- PROBLEM DETAILS: The expected output is a verbatim reprint of the lines from the beginning of the data that follows through the line that contains "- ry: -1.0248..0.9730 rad".

- SUPPLIED INFORMATION:
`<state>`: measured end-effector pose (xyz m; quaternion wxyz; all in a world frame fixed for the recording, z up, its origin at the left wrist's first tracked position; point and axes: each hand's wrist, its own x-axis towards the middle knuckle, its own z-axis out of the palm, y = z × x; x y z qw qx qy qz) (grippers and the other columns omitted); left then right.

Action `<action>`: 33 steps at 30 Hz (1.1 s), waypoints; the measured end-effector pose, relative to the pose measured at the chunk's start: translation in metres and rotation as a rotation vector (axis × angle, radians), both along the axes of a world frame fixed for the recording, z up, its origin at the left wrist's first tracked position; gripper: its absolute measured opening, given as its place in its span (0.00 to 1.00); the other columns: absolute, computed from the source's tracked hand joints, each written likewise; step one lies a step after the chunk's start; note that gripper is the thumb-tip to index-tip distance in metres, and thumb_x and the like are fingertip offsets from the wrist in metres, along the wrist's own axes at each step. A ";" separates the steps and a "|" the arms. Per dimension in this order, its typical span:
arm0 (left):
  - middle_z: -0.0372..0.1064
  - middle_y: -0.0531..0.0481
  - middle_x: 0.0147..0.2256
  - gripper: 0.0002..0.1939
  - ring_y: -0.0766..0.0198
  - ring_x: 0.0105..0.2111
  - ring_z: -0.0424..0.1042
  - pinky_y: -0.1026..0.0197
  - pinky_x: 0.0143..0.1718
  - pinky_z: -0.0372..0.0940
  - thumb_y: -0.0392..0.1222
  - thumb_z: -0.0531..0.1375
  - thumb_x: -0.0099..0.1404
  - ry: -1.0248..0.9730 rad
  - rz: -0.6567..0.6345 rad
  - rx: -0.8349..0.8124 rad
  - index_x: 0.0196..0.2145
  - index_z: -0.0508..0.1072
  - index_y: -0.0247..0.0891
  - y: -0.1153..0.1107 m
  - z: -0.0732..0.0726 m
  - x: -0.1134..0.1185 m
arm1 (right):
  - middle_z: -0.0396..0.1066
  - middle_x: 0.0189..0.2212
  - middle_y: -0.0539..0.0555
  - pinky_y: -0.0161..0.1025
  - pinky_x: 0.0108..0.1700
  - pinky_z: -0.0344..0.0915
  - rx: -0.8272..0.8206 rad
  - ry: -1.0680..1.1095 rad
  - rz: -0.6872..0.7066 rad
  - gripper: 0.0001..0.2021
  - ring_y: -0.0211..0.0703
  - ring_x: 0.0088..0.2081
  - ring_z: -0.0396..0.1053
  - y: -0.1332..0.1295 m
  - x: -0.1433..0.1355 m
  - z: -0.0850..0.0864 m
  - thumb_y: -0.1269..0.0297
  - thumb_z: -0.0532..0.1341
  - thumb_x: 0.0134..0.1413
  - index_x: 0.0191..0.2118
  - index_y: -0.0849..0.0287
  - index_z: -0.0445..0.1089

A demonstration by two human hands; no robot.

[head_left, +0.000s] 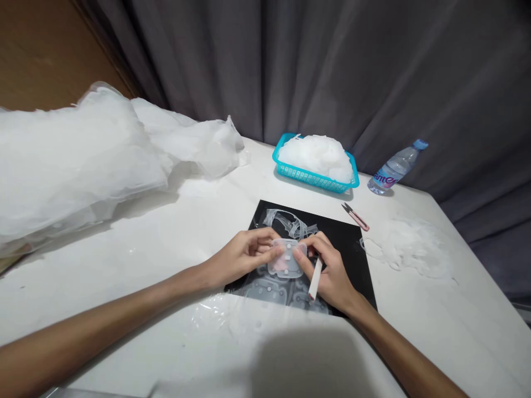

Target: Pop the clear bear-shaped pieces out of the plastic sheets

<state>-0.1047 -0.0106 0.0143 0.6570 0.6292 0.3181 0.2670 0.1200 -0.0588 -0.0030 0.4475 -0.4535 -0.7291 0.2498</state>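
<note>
Between my two hands is a translucent, rounded-square plastic piece (293,266) with small round holes or studs. My left hand (253,255) pinches its left edge between thumb and fingers. On the opposite edge, my right hand (329,268) grips it the same way. A white stick-like tool (316,279), pinkish at its lower end, is also tucked in my right hand. Below lies a black mat (352,254). On it are similar translucent pieces (267,290) near the front and clear plastic strips (286,221) behind my hands.
Small pink-handled thread snips (355,216) lie behind the mat. A turquoise basket (309,178) heaped with white material stands farther back, beside a water bottle (394,168). Large bags of white material (83,166) fill the left. Thin clear scraps (418,249) spread at right.
</note>
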 end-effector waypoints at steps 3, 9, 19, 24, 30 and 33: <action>0.76 0.48 0.35 0.13 0.62 0.37 0.76 0.62 0.39 0.67 0.49 0.63 0.73 0.028 -0.015 0.023 0.43 0.75 0.34 0.000 0.002 0.000 | 0.65 0.31 0.49 0.40 0.38 0.61 0.011 -0.012 -0.005 0.04 0.41 0.34 0.63 -0.001 0.000 0.001 0.67 0.62 0.69 0.38 0.56 0.71; 0.77 0.47 0.36 0.15 0.60 0.37 0.76 0.62 0.36 0.65 0.51 0.61 0.74 0.113 -0.051 0.094 0.46 0.76 0.35 -0.001 0.005 -0.002 | 0.68 0.30 0.50 0.41 0.38 0.61 0.029 -0.027 -0.001 0.05 0.42 0.34 0.63 -0.001 -0.001 0.006 0.68 0.63 0.67 0.37 0.56 0.72; 0.74 0.51 0.32 0.15 0.65 0.31 0.70 0.65 0.32 0.60 0.51 0.61 0.75 0.145 -0.030 0.175 0.44 0.77 0.35 0.000 0.008 -0.003 | 0.68 0.28 0.49 0.41 0.37 0.60 0.066 -0.014 -0.021 0.06 0.42 0.32 0.62 -0.003 -0.002 0.012 0.70 0.63 0.67 0.36 0.56 0.72; 0.74 0.51 0.31 0.15 0.65 0.31 0.70 0.65 0.32 0.59 0.52 0.62 0.74 0.149 0.012 0.158 0.41 0.77 0.35 0.000 0.013 -0.003 | 0.68 0.29 0.49 0.40 0.36 0.60 0.047 0.025 -0.028 0.04 0.41 0.32 0.63 -0.003 -0.001 0.009 0.69 0.64 0.67 0.38 0.55 0.74; 0.74 0.52 0.31 0.14 0.66 0.31 0.70 0.66 0.32 0.60 0.50 0.62 0.73 0.126 0.053 0.158 0.41 0.77 0.35 0.000 0.012 -0.001 | 0.67 0.29 0.49 0.41 0.37 0.61 0.026 0.052 -0.039 0.01 0.42 0.33 0.63 -0.002 -0.001 0.002 0.66 0.65 0.66 0.40 0.55 0.75; 0.71 0.54 0.28 0.13 0.68 0.27 0.66 0.67 0.29 0.57 0.50 0.62 0.74 0.101 0.055 0.193 0.40 0.76 0.35 -0.005 0.007 0.001 | 0.69 0.30 0.50 0.41 0.37 0.61 0.013 0.076 -0.040 0.03 0.43 0.34 0.63 -0.002 -0.001 0.002 0.66 0.63 0.68 0.42 0.55 0.75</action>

- ANSWER TO THE EXERCISE:
`<state>`: measured end-effector pose (xyz m; quaternion wxyz; all in a world frame fixed for the recording, z up, its origin at the left wrist's first tracked position; point and axes: each hand's wrist, its own x-axis towards the middle knuckle, its own z-axis out of the palm, y = z × x; x y z qw qx qy qz) (grippers and the other columns omitted); left then right.

Action `<action>`: 33 steps at 30 Hz (1.1 s), waypoints; the measured end-effector pose, relative to the pose measured at the chunk's start: translation in metres and rotation as a rotation vector (axis × angle, radians), both along the axes of a world frame fixed for the recording, z up, its origin at the left wrist's first tracked position; gripper: its absolute measured opening, given as its place in its span (0.00 to 1.00); the other columns: absolute, computed from the source's tracked hand joints, each written likewise; step one lies a step after the chunk's start; note that gripper is the thumb-tip to index-tip distance in metres, and thumb_x and the like are fingertip offsets from the wrist in metres, along the wrist's own axes at each step. A ";" separates the steps and a "|" the arms. Per dimension in this order, its typical span:
arm0 (left):
  - middle_z: -0.0372..0.1064
  - middle_y: -0.0531..0.0481
  - middle_x: 0.0147..0.2256
  - gripper: 0.0002..0.1939
  - ring_y: -0.0766..0.0198
  - ring_x: 0.0105..0.2111
  - ring_z: -0.0424..0.1042
  - pinky_y: -0.1026..0.0197
  - pinky_x: 0.0143..0.1718
  - pinky_z: -0.0372..0.0940
  - thumb_y: -0.0392..0.1222
  - thumb_z: -0.0531..0.1375
  - thumb_x: -0.0099..0.1404
  - ry: -1.0248..0.9730 rad

The exercise has nothing more to it.